En el interior de la cueva teníamos luz, calor (también mucho frío) y alimento, intentábamos imantar nuestros deseos con dibujos, seguíamos la ley del esfuerzo y la recompensa, aunque no siempre funcionaba, teníamos miedo, éramos felices. La vida tenía sentido, mirábamos las estrellas. Vivíamos alegres en la espera, en constante estado de ilusión e incertidumbre.
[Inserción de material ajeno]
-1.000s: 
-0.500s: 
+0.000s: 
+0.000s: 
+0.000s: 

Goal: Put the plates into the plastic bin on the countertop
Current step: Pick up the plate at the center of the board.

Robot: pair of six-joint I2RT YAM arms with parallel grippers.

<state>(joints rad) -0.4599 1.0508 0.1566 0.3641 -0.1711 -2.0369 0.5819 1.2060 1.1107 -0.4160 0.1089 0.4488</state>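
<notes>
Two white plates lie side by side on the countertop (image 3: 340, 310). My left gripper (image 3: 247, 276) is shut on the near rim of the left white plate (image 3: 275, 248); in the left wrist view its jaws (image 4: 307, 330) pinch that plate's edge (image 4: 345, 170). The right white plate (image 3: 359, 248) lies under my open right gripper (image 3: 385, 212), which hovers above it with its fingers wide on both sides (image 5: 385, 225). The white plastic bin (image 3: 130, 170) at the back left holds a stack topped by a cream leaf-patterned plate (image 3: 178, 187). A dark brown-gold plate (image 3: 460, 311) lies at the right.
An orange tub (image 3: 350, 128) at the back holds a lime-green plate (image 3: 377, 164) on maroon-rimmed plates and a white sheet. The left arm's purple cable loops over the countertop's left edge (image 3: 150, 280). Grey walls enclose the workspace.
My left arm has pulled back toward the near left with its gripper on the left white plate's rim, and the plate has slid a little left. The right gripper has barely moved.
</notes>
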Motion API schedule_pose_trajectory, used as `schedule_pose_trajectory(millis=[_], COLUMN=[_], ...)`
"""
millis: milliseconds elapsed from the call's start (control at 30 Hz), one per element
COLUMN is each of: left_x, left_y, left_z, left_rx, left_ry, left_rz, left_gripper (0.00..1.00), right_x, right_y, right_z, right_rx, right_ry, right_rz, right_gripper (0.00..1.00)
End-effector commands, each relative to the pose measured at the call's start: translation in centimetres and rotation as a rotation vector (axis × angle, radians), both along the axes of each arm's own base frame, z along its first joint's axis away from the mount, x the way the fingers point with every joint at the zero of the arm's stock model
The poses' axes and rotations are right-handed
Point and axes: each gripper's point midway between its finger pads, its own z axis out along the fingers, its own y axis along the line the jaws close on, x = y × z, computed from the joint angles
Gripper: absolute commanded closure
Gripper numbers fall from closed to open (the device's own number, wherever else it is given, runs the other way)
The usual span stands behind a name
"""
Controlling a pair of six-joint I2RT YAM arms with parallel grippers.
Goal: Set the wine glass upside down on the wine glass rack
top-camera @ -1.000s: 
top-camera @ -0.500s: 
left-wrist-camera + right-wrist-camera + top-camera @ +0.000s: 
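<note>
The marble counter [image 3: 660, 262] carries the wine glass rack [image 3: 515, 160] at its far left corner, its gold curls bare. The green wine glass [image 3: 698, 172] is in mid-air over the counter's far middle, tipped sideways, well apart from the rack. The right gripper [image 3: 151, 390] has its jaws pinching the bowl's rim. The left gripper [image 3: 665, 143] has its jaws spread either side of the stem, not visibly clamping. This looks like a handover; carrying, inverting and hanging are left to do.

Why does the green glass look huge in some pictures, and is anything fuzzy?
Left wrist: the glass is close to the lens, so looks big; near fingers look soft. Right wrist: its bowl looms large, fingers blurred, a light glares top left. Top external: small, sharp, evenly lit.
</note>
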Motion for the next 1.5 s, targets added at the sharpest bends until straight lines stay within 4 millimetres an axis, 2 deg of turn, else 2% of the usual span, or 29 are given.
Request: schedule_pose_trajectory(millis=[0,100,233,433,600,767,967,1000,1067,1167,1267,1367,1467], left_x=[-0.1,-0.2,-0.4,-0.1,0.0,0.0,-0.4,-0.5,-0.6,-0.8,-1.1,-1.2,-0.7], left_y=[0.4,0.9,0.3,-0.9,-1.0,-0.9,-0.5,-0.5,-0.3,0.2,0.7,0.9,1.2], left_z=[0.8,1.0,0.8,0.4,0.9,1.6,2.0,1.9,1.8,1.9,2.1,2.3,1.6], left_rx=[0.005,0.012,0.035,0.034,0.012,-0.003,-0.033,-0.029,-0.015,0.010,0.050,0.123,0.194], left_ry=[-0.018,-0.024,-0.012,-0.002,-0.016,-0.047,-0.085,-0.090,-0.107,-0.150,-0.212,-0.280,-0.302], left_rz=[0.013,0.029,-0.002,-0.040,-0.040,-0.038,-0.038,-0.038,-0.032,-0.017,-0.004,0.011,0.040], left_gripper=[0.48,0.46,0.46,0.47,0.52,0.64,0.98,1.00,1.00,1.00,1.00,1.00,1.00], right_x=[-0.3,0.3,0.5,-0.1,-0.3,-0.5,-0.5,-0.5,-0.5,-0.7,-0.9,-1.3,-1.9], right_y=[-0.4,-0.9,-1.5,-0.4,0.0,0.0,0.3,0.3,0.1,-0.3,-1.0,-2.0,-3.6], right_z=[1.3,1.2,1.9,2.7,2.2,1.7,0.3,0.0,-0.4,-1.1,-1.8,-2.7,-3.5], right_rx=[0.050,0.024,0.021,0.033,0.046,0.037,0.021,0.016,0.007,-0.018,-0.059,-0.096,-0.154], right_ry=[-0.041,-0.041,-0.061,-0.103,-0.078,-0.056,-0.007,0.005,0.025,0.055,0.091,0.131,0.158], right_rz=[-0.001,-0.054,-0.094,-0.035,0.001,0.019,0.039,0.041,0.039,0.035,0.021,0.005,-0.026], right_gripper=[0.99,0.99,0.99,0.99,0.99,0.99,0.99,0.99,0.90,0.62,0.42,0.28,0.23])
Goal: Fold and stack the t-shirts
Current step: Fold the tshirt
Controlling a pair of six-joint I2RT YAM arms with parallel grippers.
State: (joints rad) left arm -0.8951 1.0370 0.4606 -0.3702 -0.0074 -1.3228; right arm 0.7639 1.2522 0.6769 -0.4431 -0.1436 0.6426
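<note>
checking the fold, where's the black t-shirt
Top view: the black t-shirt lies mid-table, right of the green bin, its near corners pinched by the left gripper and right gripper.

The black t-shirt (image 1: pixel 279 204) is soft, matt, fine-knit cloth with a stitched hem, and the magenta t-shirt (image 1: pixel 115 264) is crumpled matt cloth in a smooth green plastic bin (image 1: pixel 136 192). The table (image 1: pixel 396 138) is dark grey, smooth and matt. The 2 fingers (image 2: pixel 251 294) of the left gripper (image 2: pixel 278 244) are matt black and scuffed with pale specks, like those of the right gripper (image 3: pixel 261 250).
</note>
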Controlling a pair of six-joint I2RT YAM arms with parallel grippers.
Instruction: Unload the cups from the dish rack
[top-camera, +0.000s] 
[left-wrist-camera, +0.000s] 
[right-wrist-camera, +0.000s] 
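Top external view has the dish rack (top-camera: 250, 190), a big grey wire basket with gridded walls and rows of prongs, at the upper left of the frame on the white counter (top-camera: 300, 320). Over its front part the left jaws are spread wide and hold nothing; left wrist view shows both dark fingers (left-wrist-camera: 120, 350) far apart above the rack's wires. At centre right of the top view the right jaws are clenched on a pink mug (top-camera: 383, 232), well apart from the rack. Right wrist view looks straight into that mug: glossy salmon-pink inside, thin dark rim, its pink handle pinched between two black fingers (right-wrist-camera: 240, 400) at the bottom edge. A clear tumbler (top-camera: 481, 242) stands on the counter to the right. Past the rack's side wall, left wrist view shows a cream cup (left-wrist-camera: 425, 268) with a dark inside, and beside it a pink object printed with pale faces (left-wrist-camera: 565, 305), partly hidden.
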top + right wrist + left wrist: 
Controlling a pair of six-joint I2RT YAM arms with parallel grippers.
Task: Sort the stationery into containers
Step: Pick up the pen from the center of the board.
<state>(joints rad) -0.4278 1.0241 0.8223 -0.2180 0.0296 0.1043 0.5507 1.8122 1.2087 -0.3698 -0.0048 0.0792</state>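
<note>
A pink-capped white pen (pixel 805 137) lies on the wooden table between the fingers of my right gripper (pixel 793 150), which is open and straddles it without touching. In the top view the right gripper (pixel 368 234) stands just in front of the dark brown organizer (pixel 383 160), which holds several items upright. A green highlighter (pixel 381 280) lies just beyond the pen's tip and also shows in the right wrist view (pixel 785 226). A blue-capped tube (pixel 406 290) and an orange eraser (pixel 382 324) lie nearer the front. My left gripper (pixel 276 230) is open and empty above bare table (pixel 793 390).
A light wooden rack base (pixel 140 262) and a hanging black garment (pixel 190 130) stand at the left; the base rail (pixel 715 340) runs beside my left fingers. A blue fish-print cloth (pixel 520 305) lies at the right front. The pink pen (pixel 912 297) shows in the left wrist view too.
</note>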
Hasta que vino aquel rey y pronunció su verdad: "Los padres son los reyes". Lo dijo alegremente, con franqueza de profeta desconocido, y nos dejó temblando, con las cartas enviadas tan lejos y la magia tiritando tan cerca. Quién se tomaría entonces la leche y los cereales, por qué todos jugábamos al mismo juego. Muchos padres reclamaron la muerte del (falso) rey, llenos de ira y temor. No entendían el estrés laboral. No entendían que ese genuino señor solamente quería señalar el traje nuevo del emperador, compartir el secreto. No entendían que ese buen hombre solo cumplía con la voluntad quizá inconsciente de darles a ellos, a los padres, el mérito que les correspondía: su condición real.
Regresamos a la cueva con más calor (y también mucho más frío) que nunca: la certeza hacía todo más confuso y difícil, más incierto bajo la noche estrellada.